During these years, I happened to be growing up in Galway City, slap bang in the heart of Single Channel Land, so I keenly felt I was living in a content desert.  I suppose if I didn't know any better I would have been happy, because comparison is the thief of joy, as they say.

But I couldn't help but compare my situation to the luckier Irish on the other side of our island nation, towards the East and Dublin.

This esteem-shattering comparison was readily visible in the national newspapers, where the program schedules for the many channels available to our betters living nearer the UK, were published daily.  I would pore over the listings, imaging how wonderful all the shows I'd never see were.

There was one particularly painful incidence of exclusion that stands out in my mind.  As those who know me well will be aware, I really only care about one sport, and that's football, the type Messi plays. Yes, I am referring to soccer.  I have a passing interest in other sports like Gaelic football, hurling, baseball, rugby etc., but really the only one I follow religiously is (soccer) football.   And especially English football.  I've been a Chelsea fan since I was nine, and back then Chelsea were in the second division of the English leagues, not the major force they are today.  So I've put in the time with my likely lads in blue.

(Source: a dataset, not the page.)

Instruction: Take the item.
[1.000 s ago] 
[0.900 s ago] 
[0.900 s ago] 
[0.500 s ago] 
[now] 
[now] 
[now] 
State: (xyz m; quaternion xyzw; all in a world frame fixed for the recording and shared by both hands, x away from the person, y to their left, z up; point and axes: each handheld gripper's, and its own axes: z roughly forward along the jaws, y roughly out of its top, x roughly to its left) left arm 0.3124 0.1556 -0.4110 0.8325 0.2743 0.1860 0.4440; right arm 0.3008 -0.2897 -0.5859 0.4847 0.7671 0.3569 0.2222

My other favorite team is the Republic of Ireland's international team.  

In the late 1970s I followed Arsenal's progress closely. Why? Because in their team they had three of the finest Irishmen to ever play the game, three players that were the backbone of a powerful Arsenal side: David O'Leary, Liam Brady and Frank Stapleton.

This trio made us extremely proud in Ireland.  Even the English heaped praise on them for their abilities.

On the 10th of May 1980, Arsenal played West Ham in the FA Cup final–a hugely prestigious competition.  I looked forward to watching this game, and my Irish heroes playing for Arsenal, with great excitement and anticipation. I parked myself in front of the TV at kickoff, only to find out that RTE workers had gone on strike and would not be carrying the game. 

Through my tears, I thought of all those living in Multi-Channel Land who were happily watching the game on a channel broadcasting from across the Irish Sea.   I felt we in the West were seen as second class citizens.  RTE workers could go on strike and the people around them in Dublin hardly cared.  Had they been in Galway that day they would have been subject to some choice words, and even the thump of a fist or two!

It was easy to forget us, on the less relevant side of what was, for all intents and purpose those days, a third world country.

What is also interesting about this incident is that evidence of it happening at all is almost non-existent.   It's as if RTE is guilty of a big cover-up!

I did find this comment though, buried deep in some story about great football games watched on TV. 

Jason, like me, feels the sting of that day still!

Here's something else I found which makes reference to this 'stolen' FA Cup Final, but, be warned, there is bad language in this video.

And that's about all the evidence I can unearth about this atrocity.

But it happened, I assure you.

Here's a good Irish Times article about Single Channel Land. Author Karl McDermott is described as a Single Channel Land survivor

Such is the trauma. I too am a survivor.

Paul Finnegan

Creator, Producer and Host of CenterPieceNY

Comments/feedback on this blog post are welcome.

PS: To compound the situation, Arsenal lost the game against West Ham that day. I attribute this to the fact that I was unable to will them to victory from my armchair.  It was many years before I got to see Trevor Brooking's winning goal on YouTube. Feel free to look that one up yourself, since I don't feel compelled to make that easy for you by providing you a link to it.  I'm sure you understand.